ABOUT THIS TASK =
The lines from the first line of the entries through the line containing "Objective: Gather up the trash" are to be repeated exactly, with both of those lines included.

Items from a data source
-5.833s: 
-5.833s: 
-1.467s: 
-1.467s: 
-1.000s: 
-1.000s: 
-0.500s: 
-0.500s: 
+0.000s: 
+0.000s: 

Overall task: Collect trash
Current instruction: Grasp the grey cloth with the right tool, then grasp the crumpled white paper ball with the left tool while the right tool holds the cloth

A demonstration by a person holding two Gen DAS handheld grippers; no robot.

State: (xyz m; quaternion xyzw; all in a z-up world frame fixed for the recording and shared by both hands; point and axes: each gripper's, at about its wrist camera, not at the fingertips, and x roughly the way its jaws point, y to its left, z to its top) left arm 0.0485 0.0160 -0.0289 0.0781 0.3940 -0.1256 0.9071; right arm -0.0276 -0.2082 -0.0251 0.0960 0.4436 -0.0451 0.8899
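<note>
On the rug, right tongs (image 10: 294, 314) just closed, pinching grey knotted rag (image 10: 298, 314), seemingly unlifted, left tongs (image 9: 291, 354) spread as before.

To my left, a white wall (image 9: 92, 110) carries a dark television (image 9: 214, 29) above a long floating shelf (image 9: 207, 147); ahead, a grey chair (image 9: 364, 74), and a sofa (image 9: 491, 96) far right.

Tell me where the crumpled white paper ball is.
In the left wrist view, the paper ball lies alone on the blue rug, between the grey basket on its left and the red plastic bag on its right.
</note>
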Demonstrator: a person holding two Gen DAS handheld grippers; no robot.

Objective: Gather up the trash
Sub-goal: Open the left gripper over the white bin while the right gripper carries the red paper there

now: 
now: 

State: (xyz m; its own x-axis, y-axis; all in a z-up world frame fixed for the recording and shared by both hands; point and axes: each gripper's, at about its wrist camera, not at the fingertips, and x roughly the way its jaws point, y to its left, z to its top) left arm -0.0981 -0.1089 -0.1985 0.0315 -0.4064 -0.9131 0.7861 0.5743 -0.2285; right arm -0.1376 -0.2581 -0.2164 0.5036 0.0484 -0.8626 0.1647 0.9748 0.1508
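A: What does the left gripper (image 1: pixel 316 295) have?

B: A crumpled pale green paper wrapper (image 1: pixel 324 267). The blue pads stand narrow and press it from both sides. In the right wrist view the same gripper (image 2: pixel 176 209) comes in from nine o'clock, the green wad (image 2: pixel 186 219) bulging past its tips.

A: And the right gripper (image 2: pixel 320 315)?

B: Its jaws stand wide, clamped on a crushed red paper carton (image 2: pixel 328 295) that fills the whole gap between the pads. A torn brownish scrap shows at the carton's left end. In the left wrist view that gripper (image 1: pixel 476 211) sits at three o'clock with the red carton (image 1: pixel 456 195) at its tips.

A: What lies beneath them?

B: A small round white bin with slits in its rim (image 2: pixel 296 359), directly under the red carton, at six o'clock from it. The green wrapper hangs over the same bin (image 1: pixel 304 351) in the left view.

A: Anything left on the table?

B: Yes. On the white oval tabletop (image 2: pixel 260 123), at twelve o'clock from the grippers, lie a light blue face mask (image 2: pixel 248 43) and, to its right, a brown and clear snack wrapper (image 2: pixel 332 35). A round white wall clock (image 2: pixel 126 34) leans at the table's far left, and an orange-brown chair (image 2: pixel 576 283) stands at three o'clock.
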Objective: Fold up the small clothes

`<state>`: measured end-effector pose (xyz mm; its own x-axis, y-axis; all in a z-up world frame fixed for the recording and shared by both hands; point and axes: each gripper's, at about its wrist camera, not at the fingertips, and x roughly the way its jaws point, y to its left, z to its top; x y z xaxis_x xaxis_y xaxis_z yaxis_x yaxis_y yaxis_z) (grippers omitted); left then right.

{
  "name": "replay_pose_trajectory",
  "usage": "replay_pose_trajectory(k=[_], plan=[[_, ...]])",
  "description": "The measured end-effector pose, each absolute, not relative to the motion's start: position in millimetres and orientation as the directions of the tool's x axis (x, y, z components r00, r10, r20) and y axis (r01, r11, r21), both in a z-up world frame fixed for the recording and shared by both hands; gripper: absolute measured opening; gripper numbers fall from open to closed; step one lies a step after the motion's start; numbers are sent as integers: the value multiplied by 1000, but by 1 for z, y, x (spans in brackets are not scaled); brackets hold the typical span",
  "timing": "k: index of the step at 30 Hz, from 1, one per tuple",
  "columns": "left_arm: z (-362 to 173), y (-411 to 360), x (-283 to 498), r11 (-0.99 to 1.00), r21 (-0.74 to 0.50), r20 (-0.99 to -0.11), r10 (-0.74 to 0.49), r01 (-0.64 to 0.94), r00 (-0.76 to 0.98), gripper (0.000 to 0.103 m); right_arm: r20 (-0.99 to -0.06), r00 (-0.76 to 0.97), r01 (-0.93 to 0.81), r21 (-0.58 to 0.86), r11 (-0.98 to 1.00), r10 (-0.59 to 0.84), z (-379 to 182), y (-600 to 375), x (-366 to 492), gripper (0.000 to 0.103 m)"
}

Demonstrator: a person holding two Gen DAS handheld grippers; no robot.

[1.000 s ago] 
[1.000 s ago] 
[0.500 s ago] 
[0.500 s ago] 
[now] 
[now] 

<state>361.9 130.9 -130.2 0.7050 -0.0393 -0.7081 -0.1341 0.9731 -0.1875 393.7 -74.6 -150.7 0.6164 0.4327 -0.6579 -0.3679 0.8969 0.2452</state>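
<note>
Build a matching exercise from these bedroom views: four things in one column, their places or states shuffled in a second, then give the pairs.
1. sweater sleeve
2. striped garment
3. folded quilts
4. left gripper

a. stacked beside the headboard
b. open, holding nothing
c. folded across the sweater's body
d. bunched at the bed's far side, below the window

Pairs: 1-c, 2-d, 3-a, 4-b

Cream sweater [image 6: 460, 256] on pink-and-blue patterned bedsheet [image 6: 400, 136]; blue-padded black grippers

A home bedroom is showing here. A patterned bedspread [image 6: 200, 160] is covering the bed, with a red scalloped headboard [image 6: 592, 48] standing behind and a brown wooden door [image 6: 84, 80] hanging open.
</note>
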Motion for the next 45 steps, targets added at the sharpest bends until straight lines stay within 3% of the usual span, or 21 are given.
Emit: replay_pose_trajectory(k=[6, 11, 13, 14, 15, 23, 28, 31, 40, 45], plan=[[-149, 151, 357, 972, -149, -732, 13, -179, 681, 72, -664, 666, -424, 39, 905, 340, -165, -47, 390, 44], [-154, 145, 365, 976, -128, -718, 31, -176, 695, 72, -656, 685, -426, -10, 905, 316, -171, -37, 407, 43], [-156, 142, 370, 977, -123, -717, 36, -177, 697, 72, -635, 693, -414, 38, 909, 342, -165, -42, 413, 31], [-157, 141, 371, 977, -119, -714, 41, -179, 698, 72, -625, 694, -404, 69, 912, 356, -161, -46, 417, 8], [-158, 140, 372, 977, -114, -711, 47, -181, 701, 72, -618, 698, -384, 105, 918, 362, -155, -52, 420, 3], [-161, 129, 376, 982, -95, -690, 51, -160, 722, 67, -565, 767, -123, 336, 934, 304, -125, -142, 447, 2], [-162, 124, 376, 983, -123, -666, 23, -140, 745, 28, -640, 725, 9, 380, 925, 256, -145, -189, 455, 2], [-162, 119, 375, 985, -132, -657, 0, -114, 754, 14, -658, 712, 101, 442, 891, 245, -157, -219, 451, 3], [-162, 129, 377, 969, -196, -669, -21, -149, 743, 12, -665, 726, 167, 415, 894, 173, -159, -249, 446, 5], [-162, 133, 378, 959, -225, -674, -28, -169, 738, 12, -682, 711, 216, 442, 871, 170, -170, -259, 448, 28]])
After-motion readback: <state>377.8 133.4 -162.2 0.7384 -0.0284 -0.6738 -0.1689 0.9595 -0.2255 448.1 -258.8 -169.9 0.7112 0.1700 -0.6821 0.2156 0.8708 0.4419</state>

ANSWER SPACE =
-5.833s: 
-5.833s: 
-1.467s: 
-1.467s: 
-1.000s: 
-1.000s: 
-0.500s: 
-0.500s: 
+0.000s: 
+0.000s: 

Overall task: Collect trash
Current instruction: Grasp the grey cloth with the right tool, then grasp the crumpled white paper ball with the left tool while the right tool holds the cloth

A demonstration by a person holding two Gen DAS handheld grippers; no robot.

State: (xyz m; quaternion xyzw; all in a z-up world frame fixed for the recording and shared by both hands; point and axes: each gripper's, at about its wrist camera, not at the fingertips, and x roughly the way its jaws point, y to its left, z to its top) left arm 0.0485 0.0160 -0.0289 0.0781 0.3940 -0.1256 0.9071; right arm -0.0276 -0.2082 -0.0251 0.0960 0.4436 -0.0451 0.8899
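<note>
On the rug, right tongs (image 10: 294, 314) just closed, pinching grey knotted rag (image 10: 298, 314), seemingly unlifted, left tongs (image 9: 291, 354) spread as before.

To my left, a white wall (image 9: 92, 110) carries a dark television (image 9: 214, 29) above a long floating shelf (image 9: 207, 147); ahead, a grey chair (image 9: 364, 74), and a sofa (image 9: 491, 96) far right.

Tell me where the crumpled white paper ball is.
In the left wrist view, the paper ball lies alone on the blue rug, between the grey basket on its left and the red plastic bag on its right.
</note>
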Demonstrator: a person holding two Gen DAS handheld grippers; no robot.

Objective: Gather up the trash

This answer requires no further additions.